There are two downsides of 2P16S that I can think of:

1) You lose the ability to have half your system still working in an error condition.
2) It would be slightly harder to detect a cell that went bad.

I am not sure what your use case and priorities are, but I would personally go with 2P16S
 
Filterguy, in your drawing, i note that your two bms small discharge relay outputs are connected in parallel to the one coil. Excuse my ignorance, but how exactly does that impact the spec of the relay needed?
It doesn't. If either BMS supplies 12 volts, the relay sees 12 volts. If Both BMSs supply 12 volts, it still only sees 12 volts.
 
@Solarfun4jim: You drew out a 16S2P arrangement for your batteries. Is there a reason you arn't doing a 2P16S arrangement?

View attachment 5370

This would allow you to use 1 BMS and therefor greatly simplify things.

There are two downsides of 2P16S that I can think of:

1) You lose the ability to have half your system still working in an error condition.
2) It would be slightly harder to detect a cell that went bad.

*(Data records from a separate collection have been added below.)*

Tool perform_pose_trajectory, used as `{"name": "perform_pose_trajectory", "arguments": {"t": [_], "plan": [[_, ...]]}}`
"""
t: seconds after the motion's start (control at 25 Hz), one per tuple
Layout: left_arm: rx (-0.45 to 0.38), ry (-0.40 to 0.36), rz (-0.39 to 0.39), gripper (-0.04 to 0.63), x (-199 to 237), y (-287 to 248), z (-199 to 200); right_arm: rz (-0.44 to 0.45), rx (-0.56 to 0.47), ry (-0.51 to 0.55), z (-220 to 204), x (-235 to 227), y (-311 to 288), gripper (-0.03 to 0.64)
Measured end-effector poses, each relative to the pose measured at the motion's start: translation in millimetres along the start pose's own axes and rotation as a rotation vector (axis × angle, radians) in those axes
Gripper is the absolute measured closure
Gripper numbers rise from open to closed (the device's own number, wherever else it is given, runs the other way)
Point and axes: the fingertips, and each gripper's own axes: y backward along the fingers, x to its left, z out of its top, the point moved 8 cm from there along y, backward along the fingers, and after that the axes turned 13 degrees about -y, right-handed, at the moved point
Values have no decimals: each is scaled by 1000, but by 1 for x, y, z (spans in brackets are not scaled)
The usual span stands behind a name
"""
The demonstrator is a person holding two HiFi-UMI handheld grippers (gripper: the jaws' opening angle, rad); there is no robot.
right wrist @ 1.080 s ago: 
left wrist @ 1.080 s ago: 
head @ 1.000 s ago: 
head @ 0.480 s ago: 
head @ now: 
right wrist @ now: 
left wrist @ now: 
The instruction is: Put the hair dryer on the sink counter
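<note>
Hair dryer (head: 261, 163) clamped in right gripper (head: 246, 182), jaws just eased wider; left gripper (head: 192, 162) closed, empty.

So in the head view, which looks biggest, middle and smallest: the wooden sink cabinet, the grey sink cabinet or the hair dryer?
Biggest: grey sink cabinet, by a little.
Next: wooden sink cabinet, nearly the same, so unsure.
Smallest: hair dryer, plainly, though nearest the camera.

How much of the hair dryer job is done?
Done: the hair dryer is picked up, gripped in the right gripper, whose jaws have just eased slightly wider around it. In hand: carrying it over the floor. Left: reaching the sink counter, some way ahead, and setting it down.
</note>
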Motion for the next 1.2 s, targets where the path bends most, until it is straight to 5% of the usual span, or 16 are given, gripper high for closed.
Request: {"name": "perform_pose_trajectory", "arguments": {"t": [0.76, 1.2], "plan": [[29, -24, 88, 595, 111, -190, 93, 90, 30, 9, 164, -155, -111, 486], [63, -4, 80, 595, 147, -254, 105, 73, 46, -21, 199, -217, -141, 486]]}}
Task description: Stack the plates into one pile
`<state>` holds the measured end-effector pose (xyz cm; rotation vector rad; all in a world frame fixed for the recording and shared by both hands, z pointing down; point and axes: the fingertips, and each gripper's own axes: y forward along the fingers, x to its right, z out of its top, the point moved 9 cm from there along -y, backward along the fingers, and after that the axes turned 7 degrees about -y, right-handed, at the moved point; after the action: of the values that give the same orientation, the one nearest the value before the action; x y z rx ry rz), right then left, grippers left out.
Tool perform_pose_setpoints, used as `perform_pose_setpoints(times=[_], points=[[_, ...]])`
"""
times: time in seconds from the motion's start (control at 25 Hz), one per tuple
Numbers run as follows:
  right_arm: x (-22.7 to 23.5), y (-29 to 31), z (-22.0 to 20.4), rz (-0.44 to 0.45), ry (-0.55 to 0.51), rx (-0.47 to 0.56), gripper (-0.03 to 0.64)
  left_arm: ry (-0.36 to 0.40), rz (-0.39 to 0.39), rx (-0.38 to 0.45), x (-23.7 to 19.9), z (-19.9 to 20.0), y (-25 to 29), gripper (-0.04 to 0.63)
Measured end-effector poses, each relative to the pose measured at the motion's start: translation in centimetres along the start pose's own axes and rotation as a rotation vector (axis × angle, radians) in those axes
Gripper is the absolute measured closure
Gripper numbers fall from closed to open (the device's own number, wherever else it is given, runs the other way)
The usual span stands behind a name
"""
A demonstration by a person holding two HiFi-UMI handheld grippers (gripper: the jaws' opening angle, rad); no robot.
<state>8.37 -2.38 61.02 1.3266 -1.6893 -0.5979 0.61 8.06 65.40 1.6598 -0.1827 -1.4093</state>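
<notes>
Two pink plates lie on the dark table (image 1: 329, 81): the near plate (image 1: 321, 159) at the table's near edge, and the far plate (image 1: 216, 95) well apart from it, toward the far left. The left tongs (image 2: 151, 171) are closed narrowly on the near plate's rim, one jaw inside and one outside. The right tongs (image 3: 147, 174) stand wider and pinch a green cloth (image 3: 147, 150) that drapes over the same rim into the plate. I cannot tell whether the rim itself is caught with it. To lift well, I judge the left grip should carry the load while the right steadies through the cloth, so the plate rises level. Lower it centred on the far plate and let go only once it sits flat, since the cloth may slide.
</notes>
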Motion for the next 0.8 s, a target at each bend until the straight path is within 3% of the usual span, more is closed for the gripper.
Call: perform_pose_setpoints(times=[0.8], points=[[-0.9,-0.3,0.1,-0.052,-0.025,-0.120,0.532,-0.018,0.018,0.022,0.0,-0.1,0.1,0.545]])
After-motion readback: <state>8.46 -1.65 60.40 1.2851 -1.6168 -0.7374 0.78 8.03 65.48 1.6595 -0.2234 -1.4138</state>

I am not sure what your use case and priorities are, but I would personally go with 2P16S
I felt it was more important to monitor every single cell. I was also looking to add in an active balancer on every cell, thus maintaining balance on both the way up and down. Moving 6A about between cells actively is going to be far better than 1.2A passively, when it comes to a large bank...or so my thinking goes???